Cowboys & Indians: Art Gallery/Sculpture
For inspiration, wildlife sculptor Sherry Salari Sander doesn’t have to go far. “We’ve had snow. It’s so gorgeous,” she says between sips of green tea. “I’m sitting in my studio with this big expansive glass all around me and the pond is frozen over and the animals are amazing. All the years I’ve lived here I never forget how lucky I am.”
Lucky means being situated on 300 acres near the town of Kalispell in northwest Montana, not far from the Canadian border, with a 1,250-foot studio with windows on three sides that bring the outside in. “I can look out right now and there are wild turkeys out there,” she says. “Deer come here. It’s a safe haven and animals instinctively know they’re safe. I’ve done lots of sculpture based on what I’ve seen on my own property.”
An award-winning bronze sculptor, Sander manages to not just accurately represent the various animals she’s seen, but also to capture them midaction, like a movie stopped on pause, yet with all the energy of the moment intact. Two foxes playing, romping and wrestling a lot like family dogs. Cougars perched on a ledge, before taking an athletic leap. A mother grizzly bear zealously protecting her cubs from another bear. A pair of swans, one hunkered down, the other spreading its wings.
The sculptures are so evocative of the wild, you can almost hear the sound that accompanied the moment.
“My gift is I can visualize and I can inspire (the image),” Sander says. “I don’t really draw very well, but I draw in clay.”

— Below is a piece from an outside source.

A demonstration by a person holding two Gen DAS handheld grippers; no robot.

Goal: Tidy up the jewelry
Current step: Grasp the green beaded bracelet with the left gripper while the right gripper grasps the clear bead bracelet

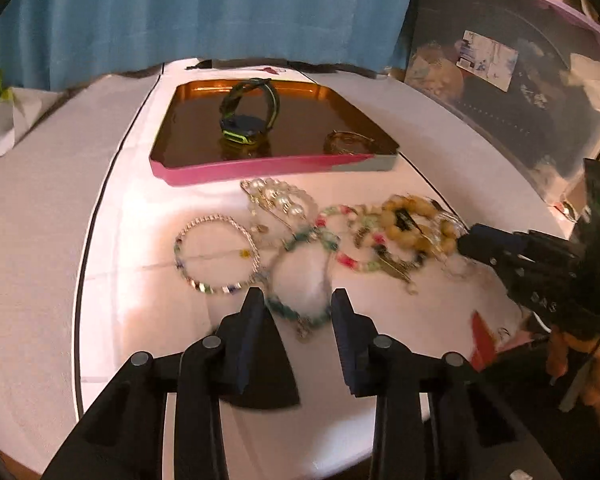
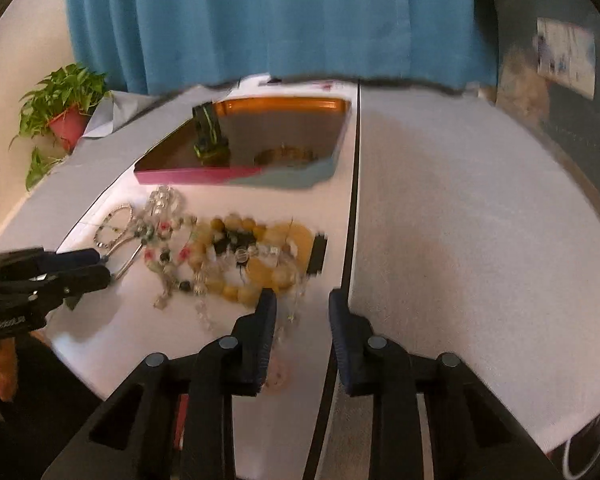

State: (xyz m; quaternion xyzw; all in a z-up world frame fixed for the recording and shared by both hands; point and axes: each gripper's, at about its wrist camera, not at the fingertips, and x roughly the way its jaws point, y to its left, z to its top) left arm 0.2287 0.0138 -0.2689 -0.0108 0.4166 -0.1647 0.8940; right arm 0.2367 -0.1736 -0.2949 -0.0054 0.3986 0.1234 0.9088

When Sander was in her mid-20s, she worked on a sightseeing boat on Two Medicine Lake in the eastern part of Glacier Park, which allowed her to observe the native wildlife-bighorn sheep, bears, moose, and high-country birds-firsthand. She’d spend hours looking at the animals in their natural habitat, memorizing the shapes and proportions of not just the breed but of particular individual animals. Their movements and expressions made indelible impressions.
As Sander works the clay onto her armature, those impressions start to take form. Describing ON THE ROOF, a piece that depicts mountain goats atop a “roof” of the Rocky Mountain range, she remembers the excitement of observing goats in their environment: “I experienced seeing this magnificent animal with these beautiful horns. This is what I try to take to my sculpture .”
Yet Sander see her work not as realistic representations but more as composites of the animals she’s observed, distillations of form that are particular to the breed, cast in a setting or situation that’s not unlike something that might be real. “I don’t think of myself as a representational artist,” she says. “I think of my work as being more impressionistic. I think of my sculptures as abstract forms.”
For the past 44 years, she’s been making bronze sculptures, mostly of animals, and overseeing casting at the foundry 4 miles from her house. She’s there every day, when she’s not in the studio creating a new piece or writing a poem to go with one she’s just finished.
“Why do I keep making sculptures? I think it’s so ingrained in who I am,” she says. “I think I do this because I love these animals. I just love them. I love it here, and I’m still working to provide a sanctuary for these animals. Doing these sculptures is an extension of my caring about them so much.”